Calcio
February 16 2022
La Superlega esiste già e solo i ciechi non la vedono. Gli altri, quelli che hanno assistito alla passeggiata del Manchester City in casa dello Sporting Lisbona, sulla carta una grande del Portogallo, sanno da tempo che tra il calcio inglese e il resto dell'Europa si è scavato un solco difficile da colmare in tempi ragionevoli. La novità è che, usciti dalla tempesta del Covid, quel baratro si sta ampliando invece che ridursi, come se la pandemia avesse funzionato da livella ovunque tranne che nel calcio di Sua Maestà.
La notizia era nell'aria, ma leggerla fa comunque impressione. Con gli ultimi accordi in India e Asia, mercati potenzialmente immensi per il football, la Premier League è diventata il primo campionato della storia a incassare di più dalla commercializzazione internazionale dei propri diritti tv rispetto a quanto accade per quelli domestici. Tradotto in soldoni, significa che nel triennio dal 2022 al 2025 i club inglesi incasseranno 6,31 miliardi di euro dai contratti in giro per il mondo contro i 6,07 garantiti in patria dagli accordi con Sky Sports, BT Sport e Amazon Prime. In tutto quasi 12,4 miliardi di euro in tre anni che renderanno le società della Premier League ancora più forti, ricche e competitive in un mercato che ha visto invece contrarsi il proprio valore anche per effetto della pandemia.
I benefici saranno evidenti e immediati. In un calcio in cui le proprietà sono costrette a immettere fondi per ripianare perdite miliardarie, con un'onda lunga della crisi che non si esaurirà prima del 2023, a Londra e dintorni potranno continuare a vivere in un regime di vacche grasse. La squadra vincitrice del campionato incasserà, in soli diritti tv, 210 milioni di euro ma a segnare in modo plastico la distanza con il resto del mondo sono i 126 garantiti all'ultima del lotto.

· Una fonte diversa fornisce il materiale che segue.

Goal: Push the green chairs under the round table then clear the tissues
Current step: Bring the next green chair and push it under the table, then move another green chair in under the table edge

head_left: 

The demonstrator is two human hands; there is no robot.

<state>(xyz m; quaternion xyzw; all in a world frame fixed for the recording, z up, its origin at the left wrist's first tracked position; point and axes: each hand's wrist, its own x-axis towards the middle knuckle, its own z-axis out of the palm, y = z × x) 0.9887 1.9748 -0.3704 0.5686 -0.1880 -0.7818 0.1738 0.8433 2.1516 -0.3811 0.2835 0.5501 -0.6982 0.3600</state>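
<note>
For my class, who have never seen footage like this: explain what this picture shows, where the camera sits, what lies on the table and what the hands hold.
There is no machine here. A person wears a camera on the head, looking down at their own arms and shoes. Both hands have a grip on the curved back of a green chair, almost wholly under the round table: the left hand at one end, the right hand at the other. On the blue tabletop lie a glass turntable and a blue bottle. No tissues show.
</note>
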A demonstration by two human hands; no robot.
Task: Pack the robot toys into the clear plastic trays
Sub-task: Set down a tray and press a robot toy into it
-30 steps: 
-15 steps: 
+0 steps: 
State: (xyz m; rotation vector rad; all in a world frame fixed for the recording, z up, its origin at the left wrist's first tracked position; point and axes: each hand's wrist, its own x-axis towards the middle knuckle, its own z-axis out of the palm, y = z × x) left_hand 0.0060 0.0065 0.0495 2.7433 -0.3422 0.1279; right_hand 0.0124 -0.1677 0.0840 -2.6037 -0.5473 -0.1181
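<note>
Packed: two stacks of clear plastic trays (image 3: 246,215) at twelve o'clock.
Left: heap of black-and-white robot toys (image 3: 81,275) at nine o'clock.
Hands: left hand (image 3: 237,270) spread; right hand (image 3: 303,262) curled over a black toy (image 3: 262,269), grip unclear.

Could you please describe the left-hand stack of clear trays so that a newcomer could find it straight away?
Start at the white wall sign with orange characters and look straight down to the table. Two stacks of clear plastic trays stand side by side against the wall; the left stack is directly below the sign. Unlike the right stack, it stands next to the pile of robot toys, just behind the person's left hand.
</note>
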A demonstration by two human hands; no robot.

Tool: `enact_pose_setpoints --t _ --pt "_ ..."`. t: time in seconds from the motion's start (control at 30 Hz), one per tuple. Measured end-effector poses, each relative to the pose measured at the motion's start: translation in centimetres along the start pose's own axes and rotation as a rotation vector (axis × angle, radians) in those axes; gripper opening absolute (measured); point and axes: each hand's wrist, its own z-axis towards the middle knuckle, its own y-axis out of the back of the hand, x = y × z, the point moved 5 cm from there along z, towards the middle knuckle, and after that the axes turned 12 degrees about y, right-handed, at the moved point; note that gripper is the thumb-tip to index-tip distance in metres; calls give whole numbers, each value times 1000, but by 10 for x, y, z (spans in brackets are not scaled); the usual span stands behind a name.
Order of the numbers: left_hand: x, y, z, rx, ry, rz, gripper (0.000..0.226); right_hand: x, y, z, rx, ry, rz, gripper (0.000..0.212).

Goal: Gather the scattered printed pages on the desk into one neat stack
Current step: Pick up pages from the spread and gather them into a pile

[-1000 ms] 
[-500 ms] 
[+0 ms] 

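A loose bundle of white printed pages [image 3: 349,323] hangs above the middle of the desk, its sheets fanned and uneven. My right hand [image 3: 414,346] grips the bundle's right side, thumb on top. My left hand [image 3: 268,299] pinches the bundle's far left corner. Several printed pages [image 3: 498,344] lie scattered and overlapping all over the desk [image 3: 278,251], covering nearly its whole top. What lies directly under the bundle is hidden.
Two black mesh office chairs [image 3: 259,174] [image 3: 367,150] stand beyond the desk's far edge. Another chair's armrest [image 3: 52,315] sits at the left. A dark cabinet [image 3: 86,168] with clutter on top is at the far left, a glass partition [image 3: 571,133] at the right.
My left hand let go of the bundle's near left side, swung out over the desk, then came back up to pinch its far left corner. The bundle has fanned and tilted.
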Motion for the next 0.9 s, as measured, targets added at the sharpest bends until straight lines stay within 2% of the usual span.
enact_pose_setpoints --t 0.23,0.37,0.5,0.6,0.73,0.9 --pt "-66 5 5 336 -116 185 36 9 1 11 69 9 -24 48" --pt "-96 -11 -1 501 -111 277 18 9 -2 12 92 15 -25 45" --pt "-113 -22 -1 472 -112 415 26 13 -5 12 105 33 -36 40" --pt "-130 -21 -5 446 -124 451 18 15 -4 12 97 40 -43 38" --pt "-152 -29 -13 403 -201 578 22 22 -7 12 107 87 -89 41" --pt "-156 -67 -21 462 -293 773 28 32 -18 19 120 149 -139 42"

Più di quanto possono mettere a bilancio le trionfatrici di Serie A, Liga, Bundesliga e Ligue1 al netto della differenza nei metodi di distribuzione dei ricavi.
Questa la fotografia che rende anche evidente il motivo per cui, dopo essere entrati, i club inglesi non ci abbiano pensato più di tanto ad uscire dalla Superlega. Le pressioni del Governo e dei tifosi hanno avuto un ruolo, ma in fondo a Manchester, Londra, Liverpool e dintorni la Superlega esiste già e la posizione di forza è talmente evidente che permette di sedersi con argomenti invidiabili anche al tavolo della Champions League che dal 2024, con la nuova formula varata dalla Uefa e dall'ECA, arriverà a fatturare 5 miliardi di euro a stagione.
Tutte le altre sono destinate ad arrancare e in questo panorama la Serie A rischia davvero di fare la fine del vaso di coccio. Le società di casa nostra stanno tirando la cinghia per cercare di non saltare per aria, hanno in larga parte fatto debiti o anticipato futuri incassi per saldare i quasi 600 milioni di euro di arretrati Irpef e Inps per il 2021 (proroghe scadute a metà febbraio) e aspettano con ansia ristori dal Governo che difficilmente arriveranno. Anche perché a livello politico il nostro campionato non è mai stato così debole: senza presidente (sarà il numero uno di Confindustria Bonomi?), in lite con la FIGC per questioni di statuti e attaccato quotidianamente da chi nell'esecutivo chiede riforme.
Si avanti col passo del gambero mentre gli altri volano. E anche dove c'è la volontà di investire, come a Milano, le difficoltà sono moltiplicate dal solito schema italiano dei veti incrociati, della burocrazia e della sponda offerta alle istanze di chiunque, fosse anche rappresentante solo di un manipolo di residenti contrari alla realizzazione di un nuovo stadio. Anche per questo la FIGC ha scelto di spostare al 2032 la candidatura per l'Europeo che doveva essere per il 2028: la discesa in campo dei soliti inglesi avrebbe reso un suicidio il tentativo per una data nella quale, a occhio, difficilmente il sistema avrebbe permesso di presentarsi con strutture adeguate nel dossier. La scommessa è che i quattro anni servano per smuovere progetti e coscienze.